■ Your assignment: Scan the data below and pick out the lines containing the word "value".

-=-=-=-=-

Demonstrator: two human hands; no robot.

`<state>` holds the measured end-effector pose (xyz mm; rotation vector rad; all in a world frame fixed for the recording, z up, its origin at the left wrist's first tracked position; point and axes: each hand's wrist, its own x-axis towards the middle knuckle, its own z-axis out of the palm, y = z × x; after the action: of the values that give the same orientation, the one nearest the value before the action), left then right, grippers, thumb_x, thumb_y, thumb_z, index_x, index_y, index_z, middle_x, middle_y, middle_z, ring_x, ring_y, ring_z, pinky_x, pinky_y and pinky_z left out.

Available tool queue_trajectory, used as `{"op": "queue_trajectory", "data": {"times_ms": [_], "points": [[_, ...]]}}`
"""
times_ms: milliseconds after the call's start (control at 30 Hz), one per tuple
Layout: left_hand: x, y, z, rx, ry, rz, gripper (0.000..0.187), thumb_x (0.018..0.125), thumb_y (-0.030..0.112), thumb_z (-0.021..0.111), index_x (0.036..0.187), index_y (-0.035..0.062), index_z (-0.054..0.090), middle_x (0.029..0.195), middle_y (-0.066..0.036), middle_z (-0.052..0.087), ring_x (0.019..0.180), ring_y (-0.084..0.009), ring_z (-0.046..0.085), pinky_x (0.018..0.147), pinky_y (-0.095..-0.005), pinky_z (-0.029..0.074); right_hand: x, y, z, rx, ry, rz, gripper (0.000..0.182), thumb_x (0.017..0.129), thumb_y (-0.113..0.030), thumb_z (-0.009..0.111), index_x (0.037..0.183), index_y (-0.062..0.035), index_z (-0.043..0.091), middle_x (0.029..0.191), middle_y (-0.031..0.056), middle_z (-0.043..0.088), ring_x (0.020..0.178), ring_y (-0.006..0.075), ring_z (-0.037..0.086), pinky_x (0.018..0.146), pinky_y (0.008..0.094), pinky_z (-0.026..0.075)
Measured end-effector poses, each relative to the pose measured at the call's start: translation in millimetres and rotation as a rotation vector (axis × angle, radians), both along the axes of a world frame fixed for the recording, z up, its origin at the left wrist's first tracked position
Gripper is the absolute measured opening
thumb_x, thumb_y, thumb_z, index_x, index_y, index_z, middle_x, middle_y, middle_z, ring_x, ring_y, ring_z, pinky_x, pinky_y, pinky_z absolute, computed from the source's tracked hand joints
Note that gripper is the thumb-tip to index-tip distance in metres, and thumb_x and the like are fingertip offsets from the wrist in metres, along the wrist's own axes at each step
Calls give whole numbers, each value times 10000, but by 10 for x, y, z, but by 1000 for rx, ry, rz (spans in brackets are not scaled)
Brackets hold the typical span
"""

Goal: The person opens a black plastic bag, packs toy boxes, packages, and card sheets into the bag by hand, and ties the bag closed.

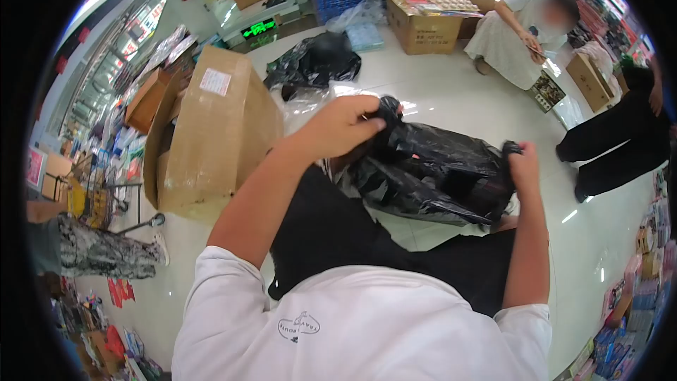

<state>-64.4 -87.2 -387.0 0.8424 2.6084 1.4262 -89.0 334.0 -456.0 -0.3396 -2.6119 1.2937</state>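
Observation:
A large black plastic bag point(437, 169) lies on the tiled floor between my knees, its sides wrinkled and shiny. My left hand point(352, 121) grips a bunched end of it at the bag's left. At the right end, my right hand point(522, 164) is closed around another gathered black piece of the same bag. The plastic stretches between both hands. What is inside the bag cannot be made out.
A tall open cardboard box point(218, 120) stands at my left, near another black bag point(317, 60). A person point(522, 35) crouches by a carton point(423, 28); another in black trousers point(617, 134) stands right. Patterned trousers point(106, 247) show at left. Goods point(635, 310) line the lower right.

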Motion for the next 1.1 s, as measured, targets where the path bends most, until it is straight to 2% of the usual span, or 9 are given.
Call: {"op": "queue_trajectory", "data": {"times_ms": [33, 167, 333, 467, 567, 800, 900, 967, 1100], "points": [[69, 230, 229, 30, -57, 1, 267, 937, 38, 648, 1202, 24, 678, 948, -7, 702, 835, -64, 585, 775, -254, 484, -28, -170, 61, -1, -29, -2, 324, 754, -143, 652, 1026, -14, 532, 828, 111, 593, 765, 237, 577, 708, 373, 487], [-277, 655, -209, 57, -190, -55, 237, 849, 78, 749, 1081, 31, 733, 940, -106, 747, 846, -134, 661, 803, -288, 508, -220, -429, -449, -19, -29, -73, 314, 704, -66, 648, 969, -20, 487, 820, 173, 593, 749, 303, 587, 708, 405, 487], [-482, 948, -874, 182, -448, -6, 166, 844, -9, 764, 1009, 4, 751, 891, -21, 728, 804, -60, 632, 725, -217, 502, -144, -673, -688, 142, 15, 76, 260, 692, -63, 656, 869, -27, 468, 754, 215, 553, 723, 407, 560, 673, 428, 459], [-676, 1024, -1200, 241, -506, -36, 147, 848, -7, 757, 994, -6, 742, 854, -17, 706, 767, -60, 611, 693, -228, 494, -310, -720, -453, 118, 23, 86, 244, 709, -103, 676, 733, 3, 458, 663, 202, 521, 630, 390, 519, 602, 426, 432], [-846, 1107, -1092, 222, -281, -17, 152, 845, 3, 759, 994, -13, 734, 837, -23, 697, 753, -55, 598, 677, -234, 489, -366, -812, -344, 85, -67, 110, 232, 740, -107, 673, 726, 0, 467, 659, 199, 524, 621, 398, 502, 587, 431, 422], [-1092, 1107, -1029, 291, -361, 48, 123, 874, 83, 756, 961, 6, 714, 825, 24, 658, 751, -36, 568, 665, -225, 463, -506, -1143, -340, 171, -20, 259, 236, 788, -107, 699, 789, -15, 481, 688, 202, 547, 660, 405, 546, 611, 444, 428], [-1110, 1009, -1021, 196, -392, -11, 105, 884, 93, 752, 951, 18, 721, 851, 47, 651, 768, -29, 552, 680, -225, 454, -571, -1246, -255, 172, 39, 268, 211, 735, -2, 675, 819, -32, 484, 723, 169, 572, 725, 395, 575, 645, 451, 439], [-1094, 972, -1002, 317, -501, -100, 144, 885, 88, 751, 1007, 20, 717, 889, 42, 660, 798, -33, 558, 728, -223, 465, -626, -1239, -254, 247, 360, 248, 234, 684, 81, 625, 820, -53, 490, 784, 124, 593, 790, 376, 583, 678, 446, 449], [-1011, 945, -1021, 494, -597, -185, 208, 887, 85, 747, 1076, 13, 698, 945, 27, 667, 861, -39, 562, 795, -220, 471, -630, -1221, -255, 180, 202, 202, 276, 635, 115, 596, 805, -57, 463, 863, 97, 598, 810, 355, 565, 704, 433, 446]]}}
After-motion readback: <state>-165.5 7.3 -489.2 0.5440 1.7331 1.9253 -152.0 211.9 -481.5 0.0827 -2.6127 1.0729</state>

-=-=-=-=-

■ Written reply:
`<state>` holds the measured end-effector pose (xyz mm; rotation vector rad; all in a world frame fixed for the recording, z up, its origin at the left wrist's first tracked position; point and axes: each hand's wrist, its own x-axis towards the middle knuckle, its own z-axis out of the palm, y = z × x; after the action: of the values that give the same orientation, the one nearest the value before the action), left then right, grippers, thumb_x, thumb_y, thumb_z, index_x, index_y, index_z, middle_x, middle_y, middle_z, ring_x, ring_y, ring_z, pinky_x, pinky_y and pinky_z left out.
Calls give whole numbers, each value times 10000, but by 10 for x, y, z, but by 1000 for rx, ry, rz (spans in brackets are not scaled)

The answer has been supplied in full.